Django admin MySQL slow INNER JOIN

I have a simple model with 3 ForeignKey fields.
class Car(models.Model):
wheel = models.ForeignKey('Wheel', related_name='wheels')
created = models.DateTimeField(auto_now_add=True)
max_speed = models.PositiveSmallIntegerField(null=True)
dealer = models.ForeignKey('Dealer')
category = models.ForeignKey('Category')
For the list view in the django admin i get 4 queries. One of them is a SELECT with 3 INNER JOINS. That one query is way to slow. Replacing the INNER JOINs with STRAIGHT_JOIN would fix the issue. Is there a way to patch the admin generated query just before it is evaluated?
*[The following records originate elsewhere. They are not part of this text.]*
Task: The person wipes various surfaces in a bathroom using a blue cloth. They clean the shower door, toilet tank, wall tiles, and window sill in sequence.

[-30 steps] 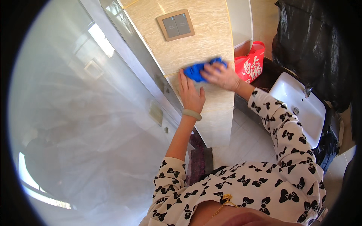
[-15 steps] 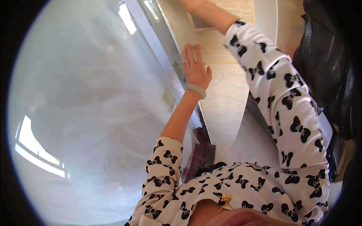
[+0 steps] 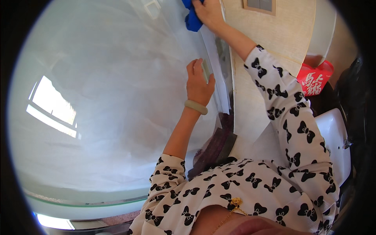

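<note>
A large, glossy glass panel (image 3: 105, 109) fills the left side of the head view. My left hand (image 3: 199, 86), with a pale bangle at the wrist, is at the panel near its right edge. Its fingers and thumb close round a small pale rectangular handle (image 3: 206, 71) on the glass. Farther up, my right hand (image 3: 210, 14) grips a bunched blue cloth (image 3: 192, 20) against the top of the panel, beside its pale edge strip (image 3: 214, 58). The top of the right hand is cut off by the picture's edge.
Right of the panel stands a beige tiled wall (image 3: 270, 35) with a grey switch plate (image 3: 260, 4). A white basin (image 3: 333, 137), a red bag (image 3: 314, 78) and dark plastic sheeting (image 3: 354, 102) are at the right. Purple fabric (image 3: 207, 152) lies by the panel's lower edge.
My left hand has left the tiled wall and taken hold of the handle. My right hand has moved to the glass, where the blue cloth now shows. The view has shifted.
</note>
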Demonstrator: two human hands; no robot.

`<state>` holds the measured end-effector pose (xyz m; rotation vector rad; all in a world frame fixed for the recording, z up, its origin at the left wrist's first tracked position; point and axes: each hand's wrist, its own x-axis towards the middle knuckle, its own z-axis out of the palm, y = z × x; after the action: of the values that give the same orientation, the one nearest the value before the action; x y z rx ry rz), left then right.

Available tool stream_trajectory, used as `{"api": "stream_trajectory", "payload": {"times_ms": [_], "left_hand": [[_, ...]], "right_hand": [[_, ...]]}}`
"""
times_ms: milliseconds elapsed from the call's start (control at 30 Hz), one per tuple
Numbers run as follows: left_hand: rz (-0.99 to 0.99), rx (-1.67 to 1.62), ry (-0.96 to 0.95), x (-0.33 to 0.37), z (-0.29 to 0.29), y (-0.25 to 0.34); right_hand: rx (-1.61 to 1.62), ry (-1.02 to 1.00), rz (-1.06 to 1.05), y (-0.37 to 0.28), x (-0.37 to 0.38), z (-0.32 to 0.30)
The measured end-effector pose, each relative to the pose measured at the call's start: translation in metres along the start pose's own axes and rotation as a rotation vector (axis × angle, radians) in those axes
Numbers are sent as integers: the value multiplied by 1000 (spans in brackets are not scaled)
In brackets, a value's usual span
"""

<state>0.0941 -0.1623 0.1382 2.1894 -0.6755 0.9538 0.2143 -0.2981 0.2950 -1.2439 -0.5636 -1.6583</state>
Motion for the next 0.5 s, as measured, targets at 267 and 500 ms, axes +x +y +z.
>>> {"api": "stream_trajectory", "payload": {"times_ms": [267,500], "left_hand": [[-141,54,-68,-51,-31,-25],[-71,64,13,-76,-57,-45]], "right_hand": [[224,-436,77,-48,-194,-51],[0,-274,-46,-15,-106,-16]]}}
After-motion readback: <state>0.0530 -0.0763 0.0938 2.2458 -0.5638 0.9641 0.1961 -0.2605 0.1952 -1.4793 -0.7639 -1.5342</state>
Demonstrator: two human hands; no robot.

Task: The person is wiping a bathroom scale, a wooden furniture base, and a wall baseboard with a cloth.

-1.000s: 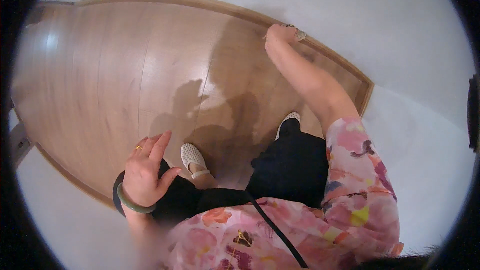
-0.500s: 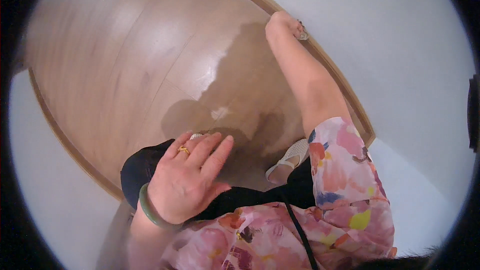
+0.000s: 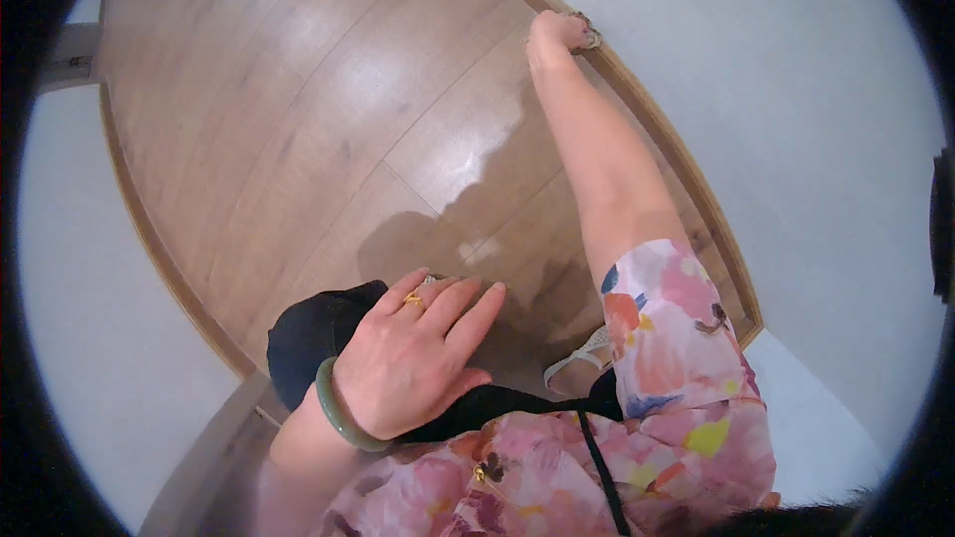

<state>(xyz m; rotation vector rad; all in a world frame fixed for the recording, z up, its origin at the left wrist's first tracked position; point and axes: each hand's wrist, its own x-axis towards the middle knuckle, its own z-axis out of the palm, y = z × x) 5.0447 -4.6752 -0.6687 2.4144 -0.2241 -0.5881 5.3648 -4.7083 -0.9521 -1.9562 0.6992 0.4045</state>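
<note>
My right arm reaches far forward, and my right hand is closed on a crumpled cloth, pale and darkly patterned. Only an edge of the cloth shows past my fingers, at the wooden baseboard along the right wall. My left hand hangs over my bent knee with nothing in it, its back up and its fingers stretched out. A green bangle circles that wrist, and a gold ring sits on a finger.
Wood-plank floor stretches ahead between a white right wall and a white left wall with its own baseboard. A doorway opening shows at far left. My pale perforated shoe stands below my right arm.
The view has shifted, so more of the left wall and the doorway shows. My right hand stays at the right baseboard with the cloth. My left hand stays open above my knee.
</note>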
I've implemented a fix for INNER JOIN for Django ORM, it will use STRAIGHT_JOIN in case of ordering with INNER JOINs. I talked to Django core-devs and we decided to do this as a separate backend for now. So you can check it out here: https://pypi.python.org/pypi/django-mysql-fix
However, there is one other workaround. Use a snippet from James's answer, but replace select_related with:
qs = qs.select_related('').prefetch_related('wheel', 'dealer', 'category')
It will cancel INNER JOIN and use 4 separate queries: 1 to fetch cars and 3 others with car_id IN (...).
UPDATE:
I've found one more workaround. Once you specify null=True in your ForeignKey field, Django will use LEFT OUTER JOINs instead of INNER JOIN. LEFT OUTER JOIN works without performance issues in this case, but you may face other issues that I'm not aware of yet.
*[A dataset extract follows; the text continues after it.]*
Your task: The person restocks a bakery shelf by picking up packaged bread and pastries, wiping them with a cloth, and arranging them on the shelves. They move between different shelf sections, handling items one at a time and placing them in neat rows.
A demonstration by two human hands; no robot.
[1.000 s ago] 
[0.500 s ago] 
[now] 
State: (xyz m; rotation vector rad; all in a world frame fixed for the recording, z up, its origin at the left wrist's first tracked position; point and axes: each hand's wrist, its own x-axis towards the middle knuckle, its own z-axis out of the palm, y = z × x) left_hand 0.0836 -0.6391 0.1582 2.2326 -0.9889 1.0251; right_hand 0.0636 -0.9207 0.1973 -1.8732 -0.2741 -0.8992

You may just specify list_select_related = () to prevent django from using inner join:
class CarAdmin(admin.ModelAdmin):
list_select_related = ()
You could overwrite
def changelist_view(self, request, extra_context=None):
method in your admin class inherited from ModelAdmin class
something like this(but this question is rather old):
Django Admin: Getting a QuerySet filtered according to GET string, exactly as seen in the change list?
Ok, I found a way to patch the admin generated Query. It is ugly but it seems to work:
class CarChangeList(ChangeList):
def get_results(self, request):
"""Override to patch ORM generated SQL"""
super(CarChangeList, self).get_results(request)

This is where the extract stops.